Hay una verdad incómoda que América Latina se niega a enfrentar, una raíz podrida que aún contamina todo el árbol. Esa verdad es la existencia —y persistencia— de la dictadura cubana. No sólo como régimen político, sino como símbolo, modelo e ideología que infectó a generaciones enteras. El mayor daño que sufre América Latina no es solamente la pobreza, la desigualdad o la violencia: es haber normalizado la opresión cuando viene envuelta en el lenguaje seductor de la justicia social.
Durante más de seis décadas, Cuba ha sido una prisión ideológica, una fábrica de miedo, silencio y propaganda. Un país sin libertad de prensa, sin elecciones libres, sin pluralismo político, donde disentir es delito y emigrar es traición. Y sin embargo, desde esa cárcel abierta se exportó un mensaje: “La revolución es libertad”. Un mensaje que aún hoy repiten millones, sin ver que repiten exactamente lo contrario de la verdad.
Pero el daño más grande de la dictadura cubana no fue interno, sino externo. Fue su capacidad para disfrazar la dictadura de justicia social, para convertir el control estatal en “solidaridad”, la censura en “protección del pueblo”, y la represión en “defensa del proceso revolucionario”. Fue su capacidad de vender al mundo una mentira vestida de utopía.
Y muchos compraron.
Desde Nicaragua hasta Venezuela, desde Bolivia hasta la Argentina, desde las universidades hasta los sindicatos, la ideología cubana se filtró como agua venenosa en la tierra fértil del resentimiento. Y creció. Se volvió discurso. Se volvió identidad. Se volvió gobierno.
El comunismo y el populismo —en sus versiones latinoamericanas— no llegaron al poder con tanques, sino con canciones, con libros, con banderas de justicia y dignidad. Pero una vez en el poder, hicieron lo mismo de siempre: callaron al disidente, premiaron la obediencia, hundieron la economía, destruyeron la institucionalidad, y se eternizaron con relatos heroicos. Disfrazaron la dictadura en justicia social.

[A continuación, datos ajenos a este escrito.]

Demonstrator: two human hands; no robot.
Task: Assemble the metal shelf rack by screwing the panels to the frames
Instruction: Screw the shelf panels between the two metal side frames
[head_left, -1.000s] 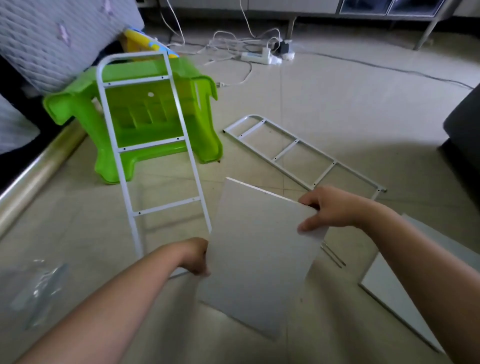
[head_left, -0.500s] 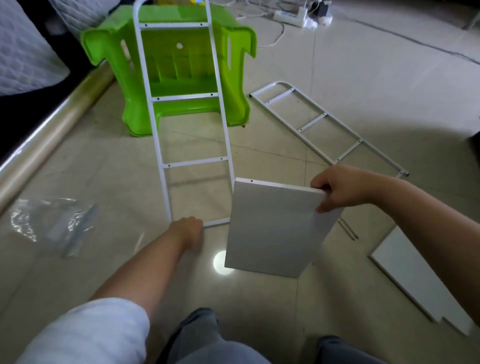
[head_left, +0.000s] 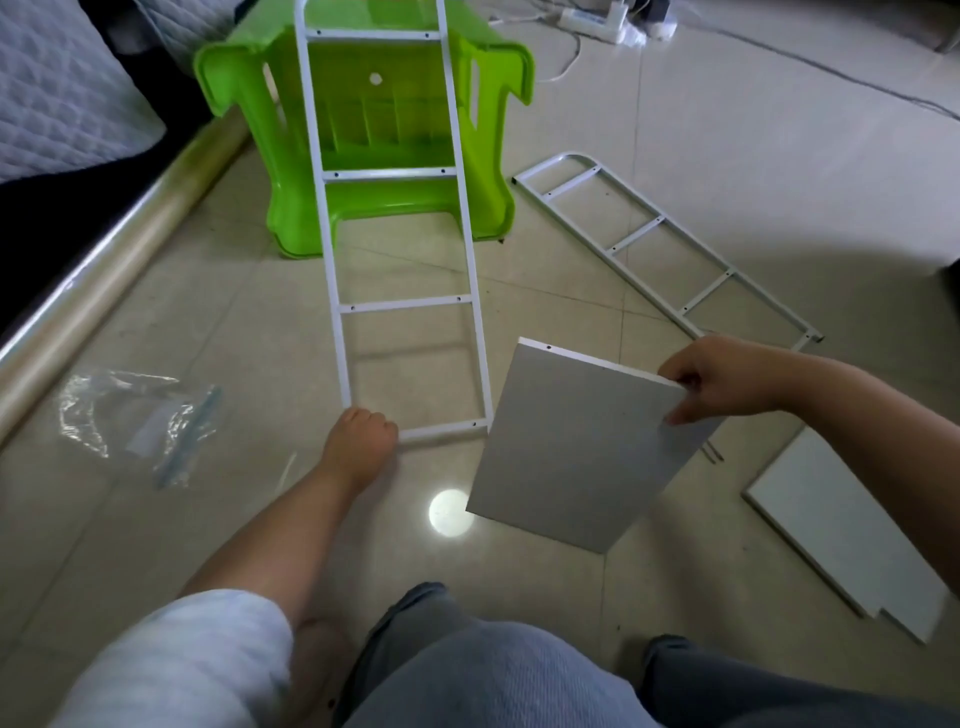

Y mientras todo esto pasaba, ¿qué hizo Estados Unidos? ¿Qué hizo el “gran guardián de la libertad”? En teoría, nada. O muy poco. O solo lo que le convenía. En vez de derrocar con firmeza a los gobiernos que oprimían a su pueblo, se limitó a sanciones económicas o discursos diplomáticos, mientras los regímenes seguían creciendo y propagando su mensaje. En algunos casos, la intervención fue equivocada, caótica, más generadora de odio que de liberación. En otros, simplemente no hubo intervención. Se dejó hacer.
Y ahora, lo impensado: la izquierda radical ya no sólo gobierna en América Latina. También se infiltró en el corazón de Estados Unidos. Las universidades se volvieron centros de adoctrinamiento, los medios repiten el catecismo ideológico, las redes censuran opiniones contrarias, y las leyes empiezan a limitar la libertad de expresión con excusas nobles. Se cancelan voces por “discurso de odio”, se condena el pensamiento crítico por “intolerante”, se criminaliza la disidencia con la excusa de proteger sensibilidades.
Ya no se necesita una revolución armada. Basta con disfrazar la dictadura en justicia social.
Porque eso es lo más peligroso del nuevo autoritarismo: ya no se presenta con botas ni banderas, sino con slogans de igualdad y empoderamiento. Ya no persigue al enemigo con fusiles, sino con hashtags. Ya no te mete preso por criticar al régimen, sino que te cancela, te margina, te etiqueta. Y lo hace en nombre del amor, de la inclusión, del bien común.
Pero el resultado es el mismo: el miedo. El silencio. La mentira institucionalizada.
Y sin embargo, los que alzan la voz contra esto son los verdaderos marginados del siglo XXI. Se los acusa de fascistas, de xenófobos, machistas, de transfóbicos, de intolerantes. No importa si hablan con datos, con lógica o con dolor auténtico. Si no siguen el guión, son enemigos.
Y así se cierra el círculo perfecto de la dictadura moderna: una dictadura sin dictador, una represión sin cárceles visibles, una censura que se disfraza de cuidado, una mentira que se impone en nombre del amor.
¿Y qué queda entonces?
Queda la palabra rebelde. Queda el que escribe desde el margen. Queda el que no se calla aunque lo cancelen. Queda el que ve la verdad, aunque todos quieran ocultarla. Queda el que entiende que la libertad no es un regalo que se recibe, sino un derecho que se defiende.
Y queda una certeza amarga, pero poderosa: La justicia social sin libertad es solo una dictadura con mejor marketing.